2. String filter. Whereas awk is perfect for filters that deal with numbers, grep or sed have got lots of love for strings.

Give me all lines that start with ‘mary’ ignoring case.

cat data.txt | grep -i '^mary'

We can flip it and ask for all lines that start with something else.

cat data.txt | grep -vi '^mary'

Or match ‘mary’ exactly.

cat data.txt | grep -wi 'mary'

3. Sorting. Suppose I want to sort a file with people’s names .

cat names.txt | sort

If I want it in reverse order —

cat names.txt | sort -r

If we are dealing with numbers, then use -n

cat integers.txt | sort -nORcat integers.txt | sort -nr

4. Uniqueness. If there’s a sort somewhere, uniq is lurking right around the corner. Let’s say we want a distinct list of people’s names.

cat names.txt | sort -u

If, however, we want more than that and want to count the number of occurrences of each name —

cat names.txt | sort | uniq -c

The counts returned from uniq are not ordered. We can easily remedy this.

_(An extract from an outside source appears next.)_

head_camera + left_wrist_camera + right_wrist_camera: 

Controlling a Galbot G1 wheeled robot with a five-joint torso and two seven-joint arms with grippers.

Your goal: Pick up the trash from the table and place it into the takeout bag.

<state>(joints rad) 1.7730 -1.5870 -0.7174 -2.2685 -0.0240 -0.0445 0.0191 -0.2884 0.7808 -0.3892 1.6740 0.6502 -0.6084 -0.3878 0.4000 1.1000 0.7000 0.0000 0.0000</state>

cat names.txt | sort | uniq -c | sort -nr

This would give us counts and their respective words in descending order. To limit it to a top 5, we can do —

cat names.txt | sort | uniq -c | sort -nr | head -5

Conclusion

Hope you enjoyed this primer.

The tools presented here have a lot more to offer than covered in this article. Hope you catch the command line bug and continue exploring on your own.

Please keep in mind that sometimes the magnificent power that a particular command has to offer might come at the expense of readability.